Written and designed by the staff of the Center for Teaching and Learning. Reproduce with permission only.
April 1991
The subject of grading is rarely
discussed among faculty members, except perhaps for the occasional debate about
grade inflation. But many teachers privately confess that grading is one of
the most difficult and least understood elements of their job. Often, professors
have little confidence that their grading systems accurately discriminate between
different levels of achievement and they differ widely on the components that
should constitute a final grade. As a result, grading standards and criteria
are so idiosyncratic that an "A" from one teacher may be the equivalent
of a "C" from another.

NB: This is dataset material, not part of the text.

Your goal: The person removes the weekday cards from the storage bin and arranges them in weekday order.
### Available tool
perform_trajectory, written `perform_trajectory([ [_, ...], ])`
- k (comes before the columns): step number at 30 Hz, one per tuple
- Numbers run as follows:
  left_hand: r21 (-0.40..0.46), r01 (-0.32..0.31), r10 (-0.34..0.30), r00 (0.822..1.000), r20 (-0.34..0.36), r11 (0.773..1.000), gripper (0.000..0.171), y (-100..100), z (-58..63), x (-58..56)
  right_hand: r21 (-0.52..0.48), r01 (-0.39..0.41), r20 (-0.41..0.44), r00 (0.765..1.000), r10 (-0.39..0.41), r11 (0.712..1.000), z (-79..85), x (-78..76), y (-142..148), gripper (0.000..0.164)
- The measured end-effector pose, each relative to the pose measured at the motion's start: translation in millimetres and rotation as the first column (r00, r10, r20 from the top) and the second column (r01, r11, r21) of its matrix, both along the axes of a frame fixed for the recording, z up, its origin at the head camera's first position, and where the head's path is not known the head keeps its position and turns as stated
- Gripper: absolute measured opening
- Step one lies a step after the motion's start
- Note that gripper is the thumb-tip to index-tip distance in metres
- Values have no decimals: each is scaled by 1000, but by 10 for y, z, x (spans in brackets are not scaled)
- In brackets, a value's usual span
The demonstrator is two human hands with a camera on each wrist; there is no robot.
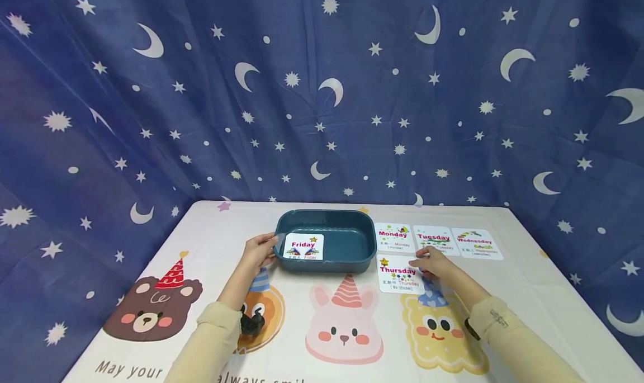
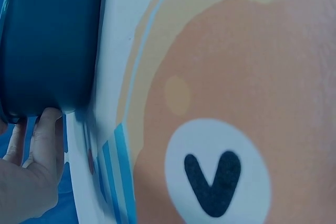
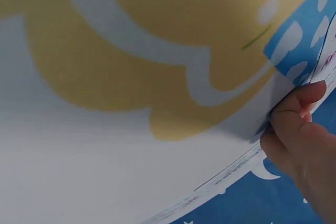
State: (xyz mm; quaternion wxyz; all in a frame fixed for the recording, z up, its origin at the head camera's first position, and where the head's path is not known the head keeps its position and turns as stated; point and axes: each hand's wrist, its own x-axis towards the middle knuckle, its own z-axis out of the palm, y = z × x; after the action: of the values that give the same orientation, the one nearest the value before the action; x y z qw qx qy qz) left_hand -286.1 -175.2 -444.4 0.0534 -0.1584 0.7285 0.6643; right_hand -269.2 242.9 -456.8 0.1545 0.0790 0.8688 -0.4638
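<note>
A dark blue-green plastic basin (image 1: 352, 266) stands near the back of the table, with a white Friday card (image 1: 304, 245) inside at its left. My left hand (image 1: 259, 252) holds the basin's left end, the fingers against its outer wall (image 2: 50, 51). To the right of the basin, the Thursday card (image 1: 394, 280) lies below the Monday card (image 1: 389, 243). My right hand (image 1: 436, 264) pinches the Thursday card at its upper right corner, fingers close to the lower edge of the Tuesday card (image 1: 427, 230). The Wednesday card (image 1: 478, 250) ends the upper row at the right.
A white tablecloth (image 1: 282, 366) printed with cartoon animal faces and lettering covers the table. Behind and beside it hangs a blue curtain (image 1: 322, 148) with white moons and stars. A black band (image 1: 472, 330) shows at the right wrist and a black device (image 1: 252, 323) at the left.
</note>
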Motion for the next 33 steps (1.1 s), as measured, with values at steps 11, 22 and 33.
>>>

Part of the problem with grading arises from
the fallibility of the tests and assignments used to measure student performance.
The three previous FYC's focused on ways to improve assessment techniques; in
this article, we will survey several different methods for calculating final
grades and point out their strengths and weaknesses.
First, it helps to make a distinction between grading and other forms of feedback. A grade is a "certification of competence" that should reflect, as accurately as possible, a student's performance in a course. If this goal is achieved, then grades will have the same value from semester to semester and from year to year. Trouble arises when we include grading components that are difficult to measure accurately (such as effort or participation) because these elements reduce the strength of the relationship between grades and academic achievement. Furthermore, when we use grades for reward or punishment, give extra credit for additional work, or grade on attendance, we contaminate the meaning of grades and reinforce the students' belief that a course grade has less to do with academic performance than with fulfillment of arbitrary requirements.
Of course, we must give students
feedback in many of these areas of behavior, but using the grading system to
convey this assessment is inappropriate. Moreover, we often complain that students
are excessively grade-oriented, but by attaching a grade value to every aspect
of student performance we actually reinforce our students' preoccupation with
grades. Teachers should avoid using grades as incentives for performance and
seek out non-graded methods for motivating students. For example, verbal "rewards"
in class, individual conferences, and written critiques can provide positive
and negative feedback without contaminating the grading system.
A good grading system must meet three
criteria: (1) it should accurately reflect differences in student performance,
(2) it should be clear to students so they can chart their own progress, and
(3) it should be fair. Performance can be defined either in relative or absolute
terms (comparing students with each other or measuring their achievement against
a set scale), and each system has its defenders. But whichever grading scheme
you use, students should be able to calculate (at least roughly) how they are
doing in the course at any point in the semester. Some relative grading schemes
make it impossible for students to estimate their final grades because the cutoff
points in the final distribution are not determined until the end of the course.
A complete description of the grading system should appear in the course syllabus,
including the amount of credit for each assignment, how the final grades will
be calculated, and the grade equivalents for the final scores. Also, students
should perceive the grading system as fair and equitable, rewarding them proportionately
for their achievements. From the standpoint of measurement, many different kinds
of assignments, spread over the entire semester provide a fairer estimate of
student learning than one or two large tests or papers.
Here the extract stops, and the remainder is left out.